*** RECORDS FOR THE TASK Section Begins ***

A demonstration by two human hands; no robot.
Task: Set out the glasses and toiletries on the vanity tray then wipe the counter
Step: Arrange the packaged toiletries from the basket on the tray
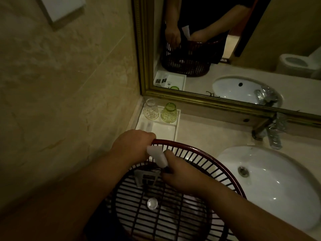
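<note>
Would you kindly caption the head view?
Right hand lifts a white tube from the basket; two glasses stand on the tray.

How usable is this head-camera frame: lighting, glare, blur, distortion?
Head view: dim, yellowish light, with the forearms and the dark red slatted plastic basket underexposed; soft glare on the white oval sink basin; the white tube in the right hand looks slightly smeared; wide-angle bending tilts the gold-framed mirror.
</note>
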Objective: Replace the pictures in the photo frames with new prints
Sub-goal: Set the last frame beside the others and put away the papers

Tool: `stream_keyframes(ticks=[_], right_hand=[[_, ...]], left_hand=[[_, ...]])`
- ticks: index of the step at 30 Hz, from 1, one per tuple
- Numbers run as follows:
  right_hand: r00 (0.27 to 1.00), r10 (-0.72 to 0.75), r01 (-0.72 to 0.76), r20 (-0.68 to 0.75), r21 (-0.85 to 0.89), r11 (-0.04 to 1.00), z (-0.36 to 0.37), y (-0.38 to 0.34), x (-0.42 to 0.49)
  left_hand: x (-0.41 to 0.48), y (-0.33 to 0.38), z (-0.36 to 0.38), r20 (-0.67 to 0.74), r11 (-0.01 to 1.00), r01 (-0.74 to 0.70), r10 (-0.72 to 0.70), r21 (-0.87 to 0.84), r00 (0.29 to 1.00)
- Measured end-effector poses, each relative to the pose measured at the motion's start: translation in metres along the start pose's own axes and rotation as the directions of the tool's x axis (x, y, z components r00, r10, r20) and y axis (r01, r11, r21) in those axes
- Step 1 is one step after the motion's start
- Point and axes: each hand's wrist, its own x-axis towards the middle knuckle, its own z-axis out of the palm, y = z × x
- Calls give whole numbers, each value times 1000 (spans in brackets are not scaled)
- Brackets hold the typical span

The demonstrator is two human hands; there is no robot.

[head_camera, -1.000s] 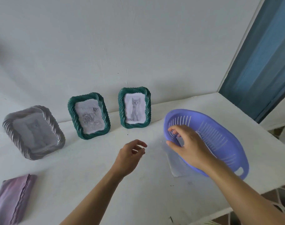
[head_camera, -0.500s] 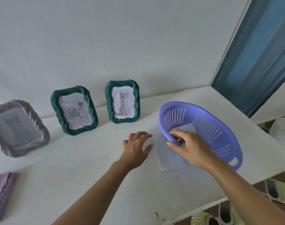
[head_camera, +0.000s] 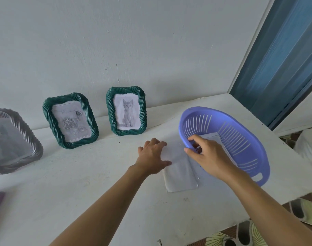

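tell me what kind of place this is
Probably a room in a home: photo frames stand on a white painted shelf against a plain wall, a plastic basket is tipped up on it, and patterned floor tiles show below its edge.

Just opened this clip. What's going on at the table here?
A person's right hand grips the near rim of a tilted purple slotted basket, while the left hand presses flat on a white paper sheet lying partly under it. The green cat frame, green rose frame and silver frame stand along the wall, pictures in place.
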Motion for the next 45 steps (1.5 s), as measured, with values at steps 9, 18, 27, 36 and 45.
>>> stream_keyframes(ticks=[9, 18, 27, 36, 45], right_hand=[[999, 11, -12, 33, 26, 1000, 0, 1, 1], [998, 27, -31, 49, 76, 997, -2, 5, 2], [998, 60, -64, 32, 106, 992, -2, 4, 2], [997, 72, -73, 16, 73, 995, -2, 0, 0], [993, 118, -116, -18, 62, 991, 8, -22, -4]], left_hand=[[15, 11, -10, 76, 979, 136, -149, 155, 986], [16, 13, -13, 125, 980, 164, -177, 112, 976], [0, 15, -1, 24, 989, 112, -110, -98, 994], [-30, 14, 11, -309, 891, -107, -38, -441, 950], [-45, -17, -10, -135, 703, 75, -238, -707, 962]])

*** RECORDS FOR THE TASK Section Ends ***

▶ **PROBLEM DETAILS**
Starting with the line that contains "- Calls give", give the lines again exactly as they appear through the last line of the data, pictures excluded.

▶ **PROBLEM SOLUTION**
- Calls give whole numbers, each value times 1000 (spans in brackets are not scaled)
- Brackets hold the typical span

The demonstrator is two human hands; there is no robot.

[head_camera, -1.000s] 
[head_camera, -0.500s] 
[head_camera, +0.000s] 

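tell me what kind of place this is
Probably a room in a home: photo frames stand on a white painted shelf against a plain wall, a plastic basket is tipped up on it, and patterned floor tiles show below its edge.

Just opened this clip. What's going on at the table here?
A person's right hand grips the near rim of a tilted purple slotted basket, while the left hand presses flat on a white paper sheet lying partly under it. The green cat frame, green rose frame and silver frame stand along the wall, pictures in place.
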Motion for the next 45 steps (1.5 s), as measured, with values at steps 9, 18, 27, 36 and 45.
>>> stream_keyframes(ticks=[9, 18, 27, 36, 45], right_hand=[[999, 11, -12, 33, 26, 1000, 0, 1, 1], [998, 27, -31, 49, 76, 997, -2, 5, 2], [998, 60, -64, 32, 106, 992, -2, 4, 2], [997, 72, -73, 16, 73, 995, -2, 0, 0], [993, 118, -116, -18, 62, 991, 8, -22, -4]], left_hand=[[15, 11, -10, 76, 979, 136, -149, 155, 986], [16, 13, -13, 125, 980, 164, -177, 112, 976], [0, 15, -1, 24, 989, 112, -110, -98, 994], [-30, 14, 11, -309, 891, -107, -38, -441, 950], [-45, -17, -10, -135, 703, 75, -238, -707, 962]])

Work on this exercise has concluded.